## Exercise details
When you reach the line with "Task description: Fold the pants" in the listing below, transcribe it and each line after it up to and including the line with "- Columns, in", exactly and with nothing else.

## Supplied data
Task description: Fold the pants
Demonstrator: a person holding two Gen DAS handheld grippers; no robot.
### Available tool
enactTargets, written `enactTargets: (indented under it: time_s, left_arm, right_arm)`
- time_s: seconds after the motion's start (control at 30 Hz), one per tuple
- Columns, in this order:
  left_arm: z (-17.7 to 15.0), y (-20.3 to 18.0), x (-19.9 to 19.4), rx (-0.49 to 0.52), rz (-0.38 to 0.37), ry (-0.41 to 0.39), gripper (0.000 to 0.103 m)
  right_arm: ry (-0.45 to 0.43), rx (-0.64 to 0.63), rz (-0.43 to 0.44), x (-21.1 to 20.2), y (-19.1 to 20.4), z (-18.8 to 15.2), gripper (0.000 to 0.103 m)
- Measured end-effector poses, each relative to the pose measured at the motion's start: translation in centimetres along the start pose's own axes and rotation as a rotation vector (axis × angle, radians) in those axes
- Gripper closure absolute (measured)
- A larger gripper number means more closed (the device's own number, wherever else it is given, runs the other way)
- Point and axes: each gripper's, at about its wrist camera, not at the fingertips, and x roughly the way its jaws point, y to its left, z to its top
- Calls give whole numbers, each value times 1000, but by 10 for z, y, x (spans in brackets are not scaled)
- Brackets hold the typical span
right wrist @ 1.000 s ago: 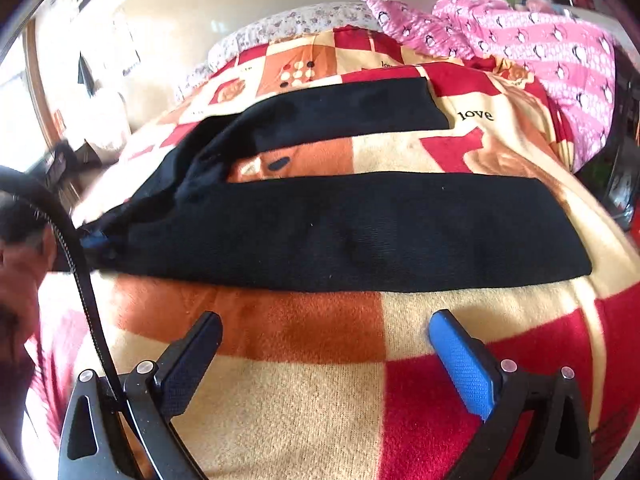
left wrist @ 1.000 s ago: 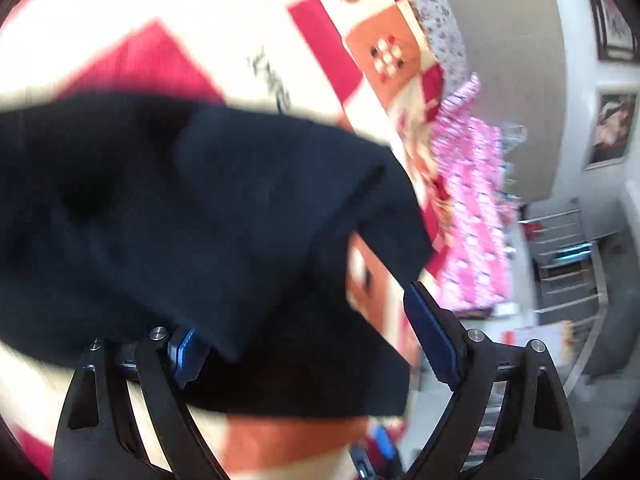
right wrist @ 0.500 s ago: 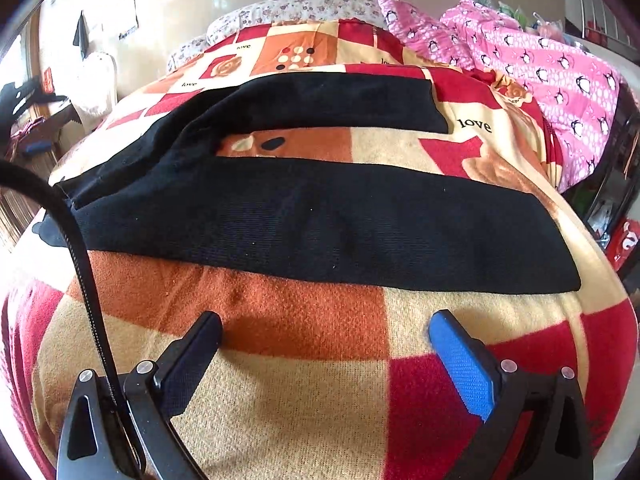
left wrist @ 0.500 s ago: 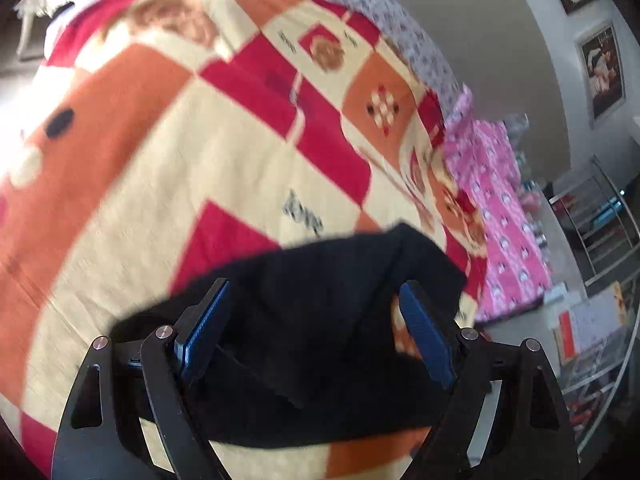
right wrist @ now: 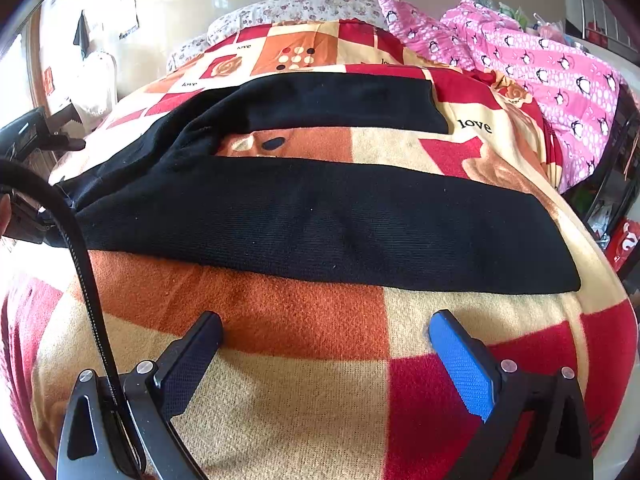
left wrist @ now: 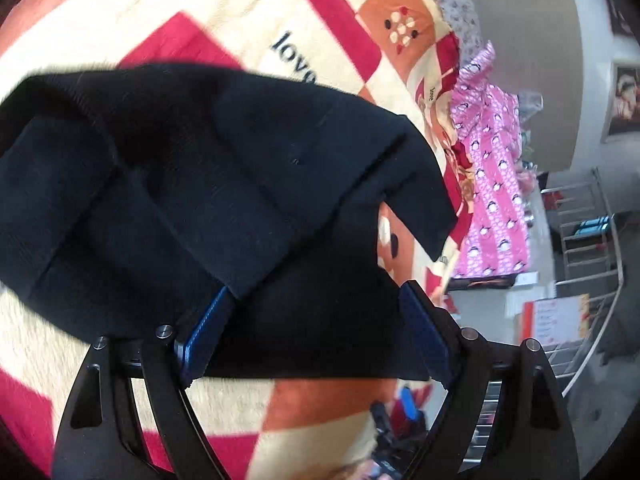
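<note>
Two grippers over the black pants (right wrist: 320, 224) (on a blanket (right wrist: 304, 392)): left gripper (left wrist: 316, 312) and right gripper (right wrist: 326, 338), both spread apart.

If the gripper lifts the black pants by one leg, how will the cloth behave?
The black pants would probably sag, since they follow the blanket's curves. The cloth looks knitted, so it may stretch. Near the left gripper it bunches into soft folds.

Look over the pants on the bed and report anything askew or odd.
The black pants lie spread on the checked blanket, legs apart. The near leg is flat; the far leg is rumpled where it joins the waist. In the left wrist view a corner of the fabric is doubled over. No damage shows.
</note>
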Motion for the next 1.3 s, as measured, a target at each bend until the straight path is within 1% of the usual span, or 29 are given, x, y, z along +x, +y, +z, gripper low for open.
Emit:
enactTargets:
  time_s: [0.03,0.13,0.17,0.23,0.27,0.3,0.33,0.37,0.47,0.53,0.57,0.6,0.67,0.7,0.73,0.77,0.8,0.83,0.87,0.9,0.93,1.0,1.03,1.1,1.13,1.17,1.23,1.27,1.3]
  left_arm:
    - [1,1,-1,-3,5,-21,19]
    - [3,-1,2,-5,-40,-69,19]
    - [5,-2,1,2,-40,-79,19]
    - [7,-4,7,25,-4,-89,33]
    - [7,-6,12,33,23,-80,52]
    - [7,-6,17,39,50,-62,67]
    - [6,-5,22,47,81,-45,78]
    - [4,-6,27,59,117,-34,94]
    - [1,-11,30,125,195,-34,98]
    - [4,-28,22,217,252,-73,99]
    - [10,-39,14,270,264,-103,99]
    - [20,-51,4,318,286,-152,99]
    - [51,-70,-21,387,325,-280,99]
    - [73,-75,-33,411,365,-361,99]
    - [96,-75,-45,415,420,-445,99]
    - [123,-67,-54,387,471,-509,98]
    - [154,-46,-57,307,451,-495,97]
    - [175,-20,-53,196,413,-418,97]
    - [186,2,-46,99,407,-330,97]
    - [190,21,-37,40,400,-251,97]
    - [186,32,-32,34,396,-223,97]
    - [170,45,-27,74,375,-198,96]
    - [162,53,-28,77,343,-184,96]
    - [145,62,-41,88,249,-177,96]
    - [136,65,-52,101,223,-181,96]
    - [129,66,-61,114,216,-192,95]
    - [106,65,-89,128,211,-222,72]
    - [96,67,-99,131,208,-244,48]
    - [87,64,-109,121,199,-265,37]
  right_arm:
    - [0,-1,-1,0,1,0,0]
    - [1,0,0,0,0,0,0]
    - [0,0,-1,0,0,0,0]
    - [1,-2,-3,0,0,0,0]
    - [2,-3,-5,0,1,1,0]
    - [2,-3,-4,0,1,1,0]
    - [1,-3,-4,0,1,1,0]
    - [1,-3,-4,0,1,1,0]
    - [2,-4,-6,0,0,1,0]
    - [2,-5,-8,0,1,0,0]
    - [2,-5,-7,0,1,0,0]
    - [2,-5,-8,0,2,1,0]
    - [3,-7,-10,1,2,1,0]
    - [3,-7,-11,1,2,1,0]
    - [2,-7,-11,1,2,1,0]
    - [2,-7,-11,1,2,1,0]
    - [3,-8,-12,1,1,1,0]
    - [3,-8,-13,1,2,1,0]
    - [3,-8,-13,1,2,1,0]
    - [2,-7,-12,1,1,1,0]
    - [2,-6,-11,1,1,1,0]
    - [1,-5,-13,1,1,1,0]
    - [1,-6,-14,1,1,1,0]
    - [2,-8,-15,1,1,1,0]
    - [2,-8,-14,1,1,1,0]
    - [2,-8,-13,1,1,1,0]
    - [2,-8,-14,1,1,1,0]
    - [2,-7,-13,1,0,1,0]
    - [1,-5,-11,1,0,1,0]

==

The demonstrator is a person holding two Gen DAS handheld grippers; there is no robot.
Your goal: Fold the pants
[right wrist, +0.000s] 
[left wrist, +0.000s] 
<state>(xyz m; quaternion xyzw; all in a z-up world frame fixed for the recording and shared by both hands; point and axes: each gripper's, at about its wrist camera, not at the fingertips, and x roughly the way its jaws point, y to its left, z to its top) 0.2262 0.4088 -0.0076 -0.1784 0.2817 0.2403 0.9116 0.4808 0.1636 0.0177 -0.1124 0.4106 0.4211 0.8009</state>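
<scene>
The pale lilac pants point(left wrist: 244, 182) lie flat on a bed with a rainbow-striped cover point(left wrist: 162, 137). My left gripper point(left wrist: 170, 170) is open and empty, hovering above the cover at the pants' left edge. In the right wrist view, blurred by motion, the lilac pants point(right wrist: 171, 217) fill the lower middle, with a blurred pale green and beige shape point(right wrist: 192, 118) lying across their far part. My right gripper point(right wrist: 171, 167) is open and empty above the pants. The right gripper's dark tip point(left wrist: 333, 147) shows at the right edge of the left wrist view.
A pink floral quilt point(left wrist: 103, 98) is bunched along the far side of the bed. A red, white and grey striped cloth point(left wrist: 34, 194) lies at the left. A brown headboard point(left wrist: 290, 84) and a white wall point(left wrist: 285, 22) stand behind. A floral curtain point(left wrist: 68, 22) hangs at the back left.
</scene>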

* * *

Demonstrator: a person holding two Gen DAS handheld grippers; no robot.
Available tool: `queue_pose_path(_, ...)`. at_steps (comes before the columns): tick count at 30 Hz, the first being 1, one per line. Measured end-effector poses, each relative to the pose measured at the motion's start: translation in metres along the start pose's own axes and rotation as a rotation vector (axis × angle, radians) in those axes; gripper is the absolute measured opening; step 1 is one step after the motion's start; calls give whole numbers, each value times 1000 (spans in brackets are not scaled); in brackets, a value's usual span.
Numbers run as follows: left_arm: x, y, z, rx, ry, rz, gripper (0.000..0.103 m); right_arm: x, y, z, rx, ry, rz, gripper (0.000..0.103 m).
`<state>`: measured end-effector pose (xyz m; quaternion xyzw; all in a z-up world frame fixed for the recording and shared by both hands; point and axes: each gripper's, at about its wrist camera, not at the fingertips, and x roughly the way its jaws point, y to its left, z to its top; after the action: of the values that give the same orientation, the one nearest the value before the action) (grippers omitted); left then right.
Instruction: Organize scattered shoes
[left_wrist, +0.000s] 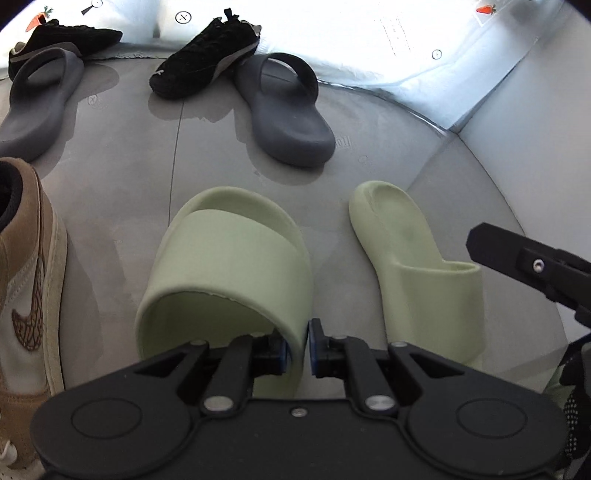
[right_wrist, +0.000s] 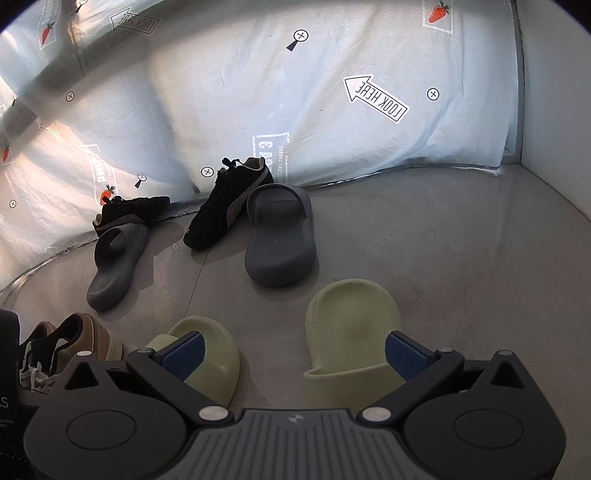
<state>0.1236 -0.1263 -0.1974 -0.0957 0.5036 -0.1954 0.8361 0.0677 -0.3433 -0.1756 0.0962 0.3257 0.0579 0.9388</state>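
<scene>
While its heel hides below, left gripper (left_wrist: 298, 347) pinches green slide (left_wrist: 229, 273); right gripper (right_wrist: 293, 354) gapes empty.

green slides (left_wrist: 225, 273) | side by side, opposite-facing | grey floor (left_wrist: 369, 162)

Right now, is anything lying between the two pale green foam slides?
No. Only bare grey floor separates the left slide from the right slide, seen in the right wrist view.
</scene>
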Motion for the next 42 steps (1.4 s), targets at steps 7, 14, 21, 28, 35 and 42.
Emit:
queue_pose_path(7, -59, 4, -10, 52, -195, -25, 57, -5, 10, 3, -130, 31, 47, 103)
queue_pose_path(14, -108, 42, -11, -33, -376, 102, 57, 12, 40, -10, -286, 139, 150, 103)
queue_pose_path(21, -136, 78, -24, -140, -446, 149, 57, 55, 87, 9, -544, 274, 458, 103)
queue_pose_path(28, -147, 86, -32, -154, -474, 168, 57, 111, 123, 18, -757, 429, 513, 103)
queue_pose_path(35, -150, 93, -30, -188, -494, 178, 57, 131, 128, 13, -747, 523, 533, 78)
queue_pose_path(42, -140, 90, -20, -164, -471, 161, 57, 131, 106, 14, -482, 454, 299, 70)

## Exercise result
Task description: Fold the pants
Demonstrator: a person holding two Gen DAS handheld grippers; no robot.
### Available tool
enactTargets, written `enactTargets: (indented under it: time_s, left_arm, right_arm)`
- time_s: seconds after the motion's start (control at 30 Hz), one per tuple
- Columns, in this order:

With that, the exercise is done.